Karl-Christian Bergmann: "Jeder zweite dieser Patienten, die auf Baumpollen reagieren, hat dann auch eine Allergie gegen Kern und Steinobst. Dieses orale Allergiesyndrom hat sich enorm ausgebreitet, ohne dass wir wissen warum. Vor zehn Jahren waren zehn Prozent der Heuschnupfen Patienten betroffen, heute sind es 60 Prozent."
Besonders grüne Äpfel und neu gezüchtete Sorten wie der aus den USA importierte Golden Delicious zeigen die stärksten Symptome, sagt der Arzt Karl-Christian Bergmann. Dagegen bereiten ältere und heimische Sorten Allergikern kaum bis wenig Probleme.
Es sind wirtschaftliche Interessen und der weltweite Handel, die die steigende Allergiker-Zahlen beeinflussen.
Die Ambrosia-Pflanze – sie blüht ab Mitte Juli und wird seit 2006 von den Pollenstationen gemessen – ist dafür ein passendes, wenn auch im eigentlichen Wort-Sinn kein gutes Beispiel.
"Die Pflanze hat sehr viel stärkere Allergene als alle heimische Pflanzen zusammen. Da reichen schon 5 Pollenkörner pro Kubikmeter Luft."

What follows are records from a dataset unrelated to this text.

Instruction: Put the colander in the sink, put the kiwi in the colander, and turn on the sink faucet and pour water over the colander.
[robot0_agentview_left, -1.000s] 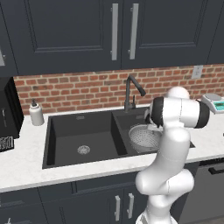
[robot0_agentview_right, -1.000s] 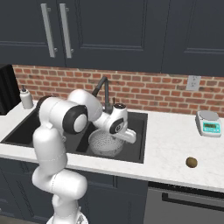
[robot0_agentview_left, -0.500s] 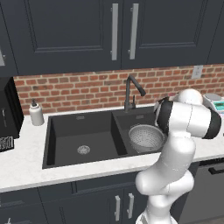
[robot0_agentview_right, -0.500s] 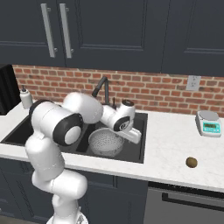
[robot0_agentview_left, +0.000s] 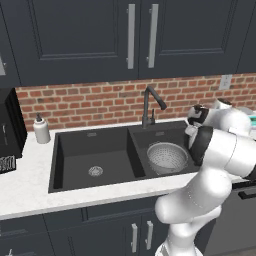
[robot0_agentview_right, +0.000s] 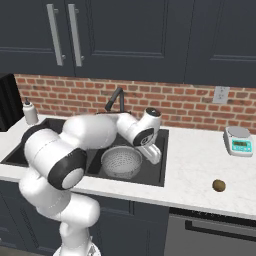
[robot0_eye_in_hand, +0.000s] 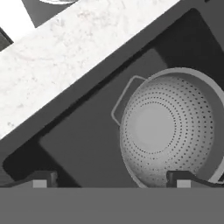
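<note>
A white soap bottle (robot0_agentview_left: 41, 129) is standing on the tabletop (robot0_agentview_right: 200, 172) left of the sink (robot0_agentview_left: 100, 150), a scale (robot0_agentview_right: 239, 140) is sitting by the brick wall at far right, and the sink faucet (robot0_agentview_left: 150, 106) is rising behind the basins. The colander (robot0_agentview_right: 121, 161) is sitting upright in the right basin, while the kiwi (robot0_agentview_right: 218, 185) is lying on the tabletop well to its right. The tool (robot0_eye_in_hand: 111, 178) is hovering above the basin with its jaws spread wide and gripping nothing, the colander lying just below and partly between its tips.
</note>
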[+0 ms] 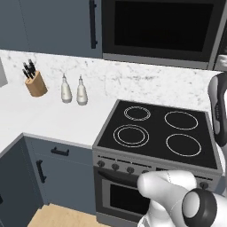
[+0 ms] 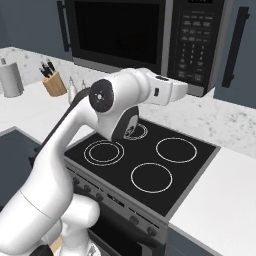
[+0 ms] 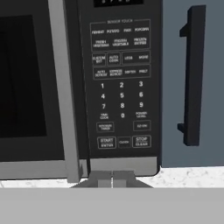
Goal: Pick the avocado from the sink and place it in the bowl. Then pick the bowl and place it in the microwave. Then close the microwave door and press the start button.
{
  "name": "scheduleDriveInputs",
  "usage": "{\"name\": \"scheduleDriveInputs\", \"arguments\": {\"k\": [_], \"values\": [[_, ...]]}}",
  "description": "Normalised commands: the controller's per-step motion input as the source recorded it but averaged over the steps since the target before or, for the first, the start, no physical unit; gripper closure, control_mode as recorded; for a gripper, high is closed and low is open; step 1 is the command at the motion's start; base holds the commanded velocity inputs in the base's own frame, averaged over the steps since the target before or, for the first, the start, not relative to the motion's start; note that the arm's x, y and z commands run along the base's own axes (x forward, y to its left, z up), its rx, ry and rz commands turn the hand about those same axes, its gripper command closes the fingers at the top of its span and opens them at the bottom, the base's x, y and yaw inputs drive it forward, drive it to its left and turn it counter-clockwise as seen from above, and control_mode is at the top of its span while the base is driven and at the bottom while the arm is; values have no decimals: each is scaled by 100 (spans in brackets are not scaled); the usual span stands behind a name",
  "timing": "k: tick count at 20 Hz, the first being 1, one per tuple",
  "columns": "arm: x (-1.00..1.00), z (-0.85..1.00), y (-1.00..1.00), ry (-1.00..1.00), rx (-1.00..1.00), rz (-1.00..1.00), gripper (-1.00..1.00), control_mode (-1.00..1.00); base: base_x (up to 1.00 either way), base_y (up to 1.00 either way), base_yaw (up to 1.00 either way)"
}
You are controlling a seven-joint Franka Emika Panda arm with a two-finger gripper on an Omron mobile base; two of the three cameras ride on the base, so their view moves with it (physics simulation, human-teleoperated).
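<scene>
In the hand view the fingers show as two small grey stubs pressed side by side at the bottom edge, with no gap between them and nothing held; the gripper is closed. They point at the lower edge of the microwave, just under its keypad, whether they touch it cannot be told. The START/ENTER key sits at the lower left of the keypad, just above the fingers, with STOP/CLEAR to its right. Smaller key labels are blurred and hard to read.

Left of the keypad stands the door, shut flush, its grey bar handle running down beside the black window. The window is too dark to show what is inside. To the right of the microwave is a blue-grey cabinet with a dark handle.

In the right base view the arm reaches up toward the microwave; its hand blocks the fingers there. The same view shows the stove with four burners beneath, a knife block and a paper towel roll on the counter.

The left base view adds two white bottles near the knife block, and the oven door partly hidden by the robot's body. The microwave is cut off at the top there.
</scene>
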Motion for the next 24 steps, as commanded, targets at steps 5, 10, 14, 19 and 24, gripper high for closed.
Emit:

... betont Meteorologe Thomas Dümmel.
Der Klimawandel hilft der Ambrosia
Ambrosia-Samen wanderten vor 50 bis 100 Jahren mit Getreide, Klee- und Vogelfutterlieferungen aus den Staaten nach Europa. Besonders stark sind sie in Ungarn verbreitet. Dort leidet heute fast jeder zweite in der Bevölkerung unter einer Allergie gegen das wuchernde bis zu 1,50 Meter hohe Kraut. Und auch in Deutschland gibt es Ambrosia-Allergiker, wenn auch bislang eher wenige.
Karl-Christian Bergmann: "Eine Polle muss etwa drei Jahre in der Region sein und eingeatmet werden, damit man die ersten Antikörper entwickelt, und dann braucht man noch mal drei bis fünf Jahre, bis die Erkrankungen eintreten. Das heißt, wenn wir eine neue Pflanzenart haben, dann braucht es acht bis zehn Jahre, um nennenswerte Häufigkeiten von der Erkrankungen zu haben."
Der Klimawandel schafft dafür ideale Bedingungen. Denn: Je wärmer und feuchter der Sommer, desto besser verbreitet sich die Pflanze. In Deutschland wird die Ambrosia in vielen Regionen bislang gezielt ausgerissen.
Thomas Dümmel: "Plötzlich finden wir eine zweite Art, die mehrjährige Ambrosia. Die Pflanze ist hauptsächlich auf Brachflächen und in Neubaugebieten, wo also neue Infrastruktur angelegt wurde, Straßen gebaut wurden."
Über Erdtransporte für Baustellen – besonders im Osten Deutschlands – breitet sich die neue Ambrosia-Art aus. Sie nutzt ihre Wurzeln zur Vermehrung und ist nur schwer zu beseitigen. Im Aussehen und in ihrer Wirkung unterscheidet sie sich kam von der bereits bekannten Art und könnte in einigen Jahren für Allergiker werden zum Thema werden.